● **TASK INSTRUCTIONS**
Scan the records below for the word "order". Copy each line where it appears.

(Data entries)
====

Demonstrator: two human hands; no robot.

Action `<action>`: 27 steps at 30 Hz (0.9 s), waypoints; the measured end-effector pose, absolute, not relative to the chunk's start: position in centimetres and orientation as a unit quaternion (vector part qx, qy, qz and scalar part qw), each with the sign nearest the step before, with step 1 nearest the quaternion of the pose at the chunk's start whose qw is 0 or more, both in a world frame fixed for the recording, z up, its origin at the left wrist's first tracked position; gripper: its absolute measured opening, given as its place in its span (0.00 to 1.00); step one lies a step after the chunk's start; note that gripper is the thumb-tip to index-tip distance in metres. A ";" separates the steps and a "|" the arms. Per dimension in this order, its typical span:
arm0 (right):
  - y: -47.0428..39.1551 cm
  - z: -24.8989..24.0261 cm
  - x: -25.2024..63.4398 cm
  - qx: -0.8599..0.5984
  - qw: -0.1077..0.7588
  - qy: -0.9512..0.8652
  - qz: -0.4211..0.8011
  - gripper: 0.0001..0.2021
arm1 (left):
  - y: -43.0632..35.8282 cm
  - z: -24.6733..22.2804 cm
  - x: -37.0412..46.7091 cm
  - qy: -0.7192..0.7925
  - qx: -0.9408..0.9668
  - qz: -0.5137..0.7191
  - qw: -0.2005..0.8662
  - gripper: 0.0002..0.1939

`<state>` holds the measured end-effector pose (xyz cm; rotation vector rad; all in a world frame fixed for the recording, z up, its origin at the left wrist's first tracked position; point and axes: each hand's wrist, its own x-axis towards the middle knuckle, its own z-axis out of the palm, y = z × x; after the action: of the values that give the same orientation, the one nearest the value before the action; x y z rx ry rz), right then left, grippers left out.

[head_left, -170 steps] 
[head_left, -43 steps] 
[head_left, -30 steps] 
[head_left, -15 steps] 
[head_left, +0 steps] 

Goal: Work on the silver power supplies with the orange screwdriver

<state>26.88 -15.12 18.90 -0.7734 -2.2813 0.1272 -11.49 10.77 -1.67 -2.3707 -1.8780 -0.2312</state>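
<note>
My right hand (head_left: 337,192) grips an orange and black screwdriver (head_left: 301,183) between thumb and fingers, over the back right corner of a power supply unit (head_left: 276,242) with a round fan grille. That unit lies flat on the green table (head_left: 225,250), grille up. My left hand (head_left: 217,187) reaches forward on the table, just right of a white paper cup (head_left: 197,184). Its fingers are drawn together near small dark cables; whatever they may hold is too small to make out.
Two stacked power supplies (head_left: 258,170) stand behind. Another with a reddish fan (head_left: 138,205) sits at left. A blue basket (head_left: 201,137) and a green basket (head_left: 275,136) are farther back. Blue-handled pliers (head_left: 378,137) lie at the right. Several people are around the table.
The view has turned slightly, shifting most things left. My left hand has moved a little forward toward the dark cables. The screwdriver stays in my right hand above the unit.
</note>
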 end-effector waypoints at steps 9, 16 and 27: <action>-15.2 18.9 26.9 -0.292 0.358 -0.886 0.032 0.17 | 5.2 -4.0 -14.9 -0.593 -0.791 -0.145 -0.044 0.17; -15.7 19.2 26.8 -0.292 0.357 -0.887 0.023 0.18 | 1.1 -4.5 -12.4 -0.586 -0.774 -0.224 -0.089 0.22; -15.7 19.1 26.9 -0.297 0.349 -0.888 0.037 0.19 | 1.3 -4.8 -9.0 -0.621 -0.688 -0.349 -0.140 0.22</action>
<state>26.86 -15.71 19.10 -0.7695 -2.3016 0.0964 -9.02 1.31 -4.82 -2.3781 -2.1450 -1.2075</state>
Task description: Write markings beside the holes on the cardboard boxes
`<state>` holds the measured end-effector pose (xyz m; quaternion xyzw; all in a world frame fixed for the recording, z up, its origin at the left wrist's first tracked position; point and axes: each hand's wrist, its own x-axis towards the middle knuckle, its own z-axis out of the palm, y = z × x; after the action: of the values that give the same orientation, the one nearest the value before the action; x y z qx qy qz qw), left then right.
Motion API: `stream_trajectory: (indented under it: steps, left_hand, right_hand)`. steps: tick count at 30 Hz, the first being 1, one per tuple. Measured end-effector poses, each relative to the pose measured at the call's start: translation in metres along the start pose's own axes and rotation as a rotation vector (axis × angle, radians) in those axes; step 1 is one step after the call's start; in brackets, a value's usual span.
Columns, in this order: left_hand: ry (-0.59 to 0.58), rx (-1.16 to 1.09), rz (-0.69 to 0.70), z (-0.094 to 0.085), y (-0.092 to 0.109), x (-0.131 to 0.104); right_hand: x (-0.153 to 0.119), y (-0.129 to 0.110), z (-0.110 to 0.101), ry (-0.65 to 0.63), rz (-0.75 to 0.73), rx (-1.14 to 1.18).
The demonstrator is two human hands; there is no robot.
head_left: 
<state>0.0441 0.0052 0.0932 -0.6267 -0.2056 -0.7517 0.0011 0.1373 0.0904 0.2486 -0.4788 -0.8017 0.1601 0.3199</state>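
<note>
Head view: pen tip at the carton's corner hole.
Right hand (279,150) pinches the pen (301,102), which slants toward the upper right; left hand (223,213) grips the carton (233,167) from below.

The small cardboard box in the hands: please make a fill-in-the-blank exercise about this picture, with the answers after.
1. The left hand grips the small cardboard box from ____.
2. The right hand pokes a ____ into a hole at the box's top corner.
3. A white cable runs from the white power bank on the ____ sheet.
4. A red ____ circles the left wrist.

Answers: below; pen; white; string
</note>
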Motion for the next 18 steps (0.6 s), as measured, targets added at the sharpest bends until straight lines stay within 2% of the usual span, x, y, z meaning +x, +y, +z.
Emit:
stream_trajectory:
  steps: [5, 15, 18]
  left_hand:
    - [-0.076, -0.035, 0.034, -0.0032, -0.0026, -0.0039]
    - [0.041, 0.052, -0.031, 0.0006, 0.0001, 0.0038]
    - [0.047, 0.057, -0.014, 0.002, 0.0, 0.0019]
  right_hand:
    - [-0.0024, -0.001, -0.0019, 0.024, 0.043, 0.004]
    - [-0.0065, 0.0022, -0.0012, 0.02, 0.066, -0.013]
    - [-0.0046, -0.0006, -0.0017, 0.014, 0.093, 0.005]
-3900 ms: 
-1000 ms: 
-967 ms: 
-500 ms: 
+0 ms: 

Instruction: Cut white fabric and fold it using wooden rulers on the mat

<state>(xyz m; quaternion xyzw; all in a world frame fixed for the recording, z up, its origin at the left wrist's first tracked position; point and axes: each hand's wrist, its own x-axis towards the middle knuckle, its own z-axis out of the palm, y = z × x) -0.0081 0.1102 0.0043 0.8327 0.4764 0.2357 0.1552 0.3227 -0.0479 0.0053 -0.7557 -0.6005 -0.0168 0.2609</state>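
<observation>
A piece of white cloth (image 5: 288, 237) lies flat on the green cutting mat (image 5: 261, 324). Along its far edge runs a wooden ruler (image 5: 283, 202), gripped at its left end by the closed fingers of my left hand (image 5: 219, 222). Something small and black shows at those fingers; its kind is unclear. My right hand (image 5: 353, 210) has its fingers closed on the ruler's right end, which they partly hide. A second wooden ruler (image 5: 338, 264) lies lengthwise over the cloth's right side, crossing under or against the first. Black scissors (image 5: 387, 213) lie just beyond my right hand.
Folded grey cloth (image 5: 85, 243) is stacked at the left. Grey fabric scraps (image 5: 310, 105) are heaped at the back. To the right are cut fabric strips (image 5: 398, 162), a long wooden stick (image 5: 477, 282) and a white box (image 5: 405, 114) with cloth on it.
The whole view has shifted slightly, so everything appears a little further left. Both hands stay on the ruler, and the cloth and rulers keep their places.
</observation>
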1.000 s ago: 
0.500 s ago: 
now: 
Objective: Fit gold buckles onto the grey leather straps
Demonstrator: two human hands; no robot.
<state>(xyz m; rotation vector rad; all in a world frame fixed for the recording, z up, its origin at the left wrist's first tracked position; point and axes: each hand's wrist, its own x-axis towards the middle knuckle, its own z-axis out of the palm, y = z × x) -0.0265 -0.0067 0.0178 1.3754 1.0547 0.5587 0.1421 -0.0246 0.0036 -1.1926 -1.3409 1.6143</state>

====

● **OUTPUT FOR THIS EXERCISE**
Action `<action>`: 27 steps at 30 Hz (0.9 s), waypoints; the measured end-effector pose, absolute, not relative to the chunk's start: position in centimetres and orientation as a unit quaternion (vector part qx, qy, qz and scalar part qw), each with the sign nearest the step before, with step 1 nearest the quaternion of the pose at the chunk's start whose qw is 0 or more, both in a world frame fixed for the recording, z up, its origin at the left wrist's first tracked position; gripper: its absolute measured opening, given as its place in its span (0.00 to 1.00); step one lies a step after the chunk's start; note that gripper is the thumb-tip to index-tip distance in metres. A ";" separates the steps and a "|" the arms. Per dimension in this order, its typical span:
Columns, in this order: left_hand: ry (-0.59 to 0.58), rx (-1.16 to 1.09), rz (-0.69 to 0.70), z (-0.094 to 0.085), y (-0.092 to 0.109), x (-0.131 to 0.104); right_hand: x (-0.153 to 0.119), y (-0.129 to 0.110), z (-0.110 to 0.101), ry (-0.65 to 0.63), rz (-0.75 to 0.73), rx (-1.14 to 1.18).

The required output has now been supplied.